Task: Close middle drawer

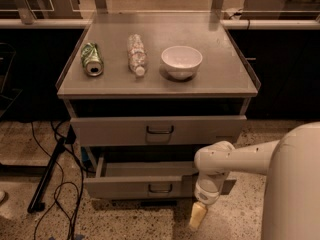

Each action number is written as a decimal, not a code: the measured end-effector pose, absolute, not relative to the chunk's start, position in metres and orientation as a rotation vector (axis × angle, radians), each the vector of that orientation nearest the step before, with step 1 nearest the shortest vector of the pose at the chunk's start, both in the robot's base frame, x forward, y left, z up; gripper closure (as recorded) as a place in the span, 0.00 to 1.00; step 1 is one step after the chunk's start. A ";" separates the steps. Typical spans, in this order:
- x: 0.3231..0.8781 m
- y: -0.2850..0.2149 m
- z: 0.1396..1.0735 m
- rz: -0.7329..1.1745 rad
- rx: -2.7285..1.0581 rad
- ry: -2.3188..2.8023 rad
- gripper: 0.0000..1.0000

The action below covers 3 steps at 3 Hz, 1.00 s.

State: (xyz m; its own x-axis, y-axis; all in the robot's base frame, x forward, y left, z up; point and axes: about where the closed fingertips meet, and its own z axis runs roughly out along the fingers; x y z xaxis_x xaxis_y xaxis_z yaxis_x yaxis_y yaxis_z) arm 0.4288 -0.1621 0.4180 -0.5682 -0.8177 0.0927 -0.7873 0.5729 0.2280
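While the middle drawer (125,188) stands ajar, the gripper (198,216), state unclear, hangs at its right end.

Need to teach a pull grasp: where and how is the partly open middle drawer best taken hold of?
Take the small dark loop handle at the centre of the middle drawer's flat front, coming straight from the front: the plain face offers nothing else to pinch. The claw hangs low by the front's right end, off the handle.
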 end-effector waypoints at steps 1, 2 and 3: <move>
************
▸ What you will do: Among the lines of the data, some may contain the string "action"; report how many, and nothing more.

▸ Result below: 2